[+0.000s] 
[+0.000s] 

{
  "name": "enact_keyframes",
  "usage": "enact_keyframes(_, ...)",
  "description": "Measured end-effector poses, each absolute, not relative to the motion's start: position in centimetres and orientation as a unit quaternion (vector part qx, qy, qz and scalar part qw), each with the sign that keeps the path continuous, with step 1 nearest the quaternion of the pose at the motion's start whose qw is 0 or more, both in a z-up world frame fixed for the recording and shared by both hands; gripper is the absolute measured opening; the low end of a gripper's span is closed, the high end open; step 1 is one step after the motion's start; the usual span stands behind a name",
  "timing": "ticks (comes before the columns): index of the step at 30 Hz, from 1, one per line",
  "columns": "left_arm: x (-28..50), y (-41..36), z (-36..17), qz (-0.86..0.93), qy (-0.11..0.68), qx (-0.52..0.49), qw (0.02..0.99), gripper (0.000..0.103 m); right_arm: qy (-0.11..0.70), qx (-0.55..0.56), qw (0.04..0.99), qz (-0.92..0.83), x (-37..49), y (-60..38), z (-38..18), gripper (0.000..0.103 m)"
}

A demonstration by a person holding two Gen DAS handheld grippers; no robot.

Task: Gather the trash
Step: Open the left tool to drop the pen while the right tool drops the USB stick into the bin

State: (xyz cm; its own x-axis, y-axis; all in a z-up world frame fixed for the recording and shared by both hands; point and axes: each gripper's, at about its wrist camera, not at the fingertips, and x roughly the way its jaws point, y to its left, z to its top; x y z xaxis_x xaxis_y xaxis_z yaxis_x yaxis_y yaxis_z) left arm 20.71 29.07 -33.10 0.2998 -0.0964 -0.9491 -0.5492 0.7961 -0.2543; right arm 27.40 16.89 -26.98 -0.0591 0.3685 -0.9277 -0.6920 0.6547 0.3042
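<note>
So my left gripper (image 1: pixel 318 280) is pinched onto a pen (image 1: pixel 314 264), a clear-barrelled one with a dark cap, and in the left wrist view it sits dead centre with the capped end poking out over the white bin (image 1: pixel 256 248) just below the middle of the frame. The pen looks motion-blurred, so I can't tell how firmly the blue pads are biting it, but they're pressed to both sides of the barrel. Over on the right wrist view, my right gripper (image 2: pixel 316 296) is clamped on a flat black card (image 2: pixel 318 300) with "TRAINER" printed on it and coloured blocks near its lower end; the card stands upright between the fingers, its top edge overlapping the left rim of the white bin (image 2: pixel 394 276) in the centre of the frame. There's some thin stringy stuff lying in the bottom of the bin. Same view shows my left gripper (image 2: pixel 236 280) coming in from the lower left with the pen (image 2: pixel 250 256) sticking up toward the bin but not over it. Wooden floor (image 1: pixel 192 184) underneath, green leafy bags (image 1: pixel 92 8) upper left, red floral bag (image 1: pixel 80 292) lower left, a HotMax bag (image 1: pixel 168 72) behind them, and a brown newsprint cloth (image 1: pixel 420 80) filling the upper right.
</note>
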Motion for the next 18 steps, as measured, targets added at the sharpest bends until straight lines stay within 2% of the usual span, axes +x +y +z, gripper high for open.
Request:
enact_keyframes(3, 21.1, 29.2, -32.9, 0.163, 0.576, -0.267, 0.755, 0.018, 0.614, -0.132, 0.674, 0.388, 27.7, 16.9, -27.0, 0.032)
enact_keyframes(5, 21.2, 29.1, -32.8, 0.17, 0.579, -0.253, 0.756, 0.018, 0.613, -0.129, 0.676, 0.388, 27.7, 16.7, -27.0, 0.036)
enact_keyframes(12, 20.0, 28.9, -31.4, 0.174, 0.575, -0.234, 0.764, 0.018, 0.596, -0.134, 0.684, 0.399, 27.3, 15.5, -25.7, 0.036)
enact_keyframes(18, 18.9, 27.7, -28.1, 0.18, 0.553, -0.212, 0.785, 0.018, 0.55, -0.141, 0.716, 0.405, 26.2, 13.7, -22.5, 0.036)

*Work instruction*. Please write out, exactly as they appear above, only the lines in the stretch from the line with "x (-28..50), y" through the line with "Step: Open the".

*Worked solution*.
  "columns": "left_arm: x (-28..50), y (-41..36), z (-36..17), qz (-0.86..0.93), qy (-0.11..0.68), qx (-0.52..0.49), qw (0.02..0.99), gripper (0.000..0.103 m); right_arm: qy (-0.11..0.70), qx (-0.55..0.56), qw (0.04..0.99), qz (-0.92..0.83), x (-37..49), y (-60..38), z (-38..18), gripper (0.000..0.103 m)"
}

A demonstration by a person holding two Gen DAS handheld grippers; no robot.

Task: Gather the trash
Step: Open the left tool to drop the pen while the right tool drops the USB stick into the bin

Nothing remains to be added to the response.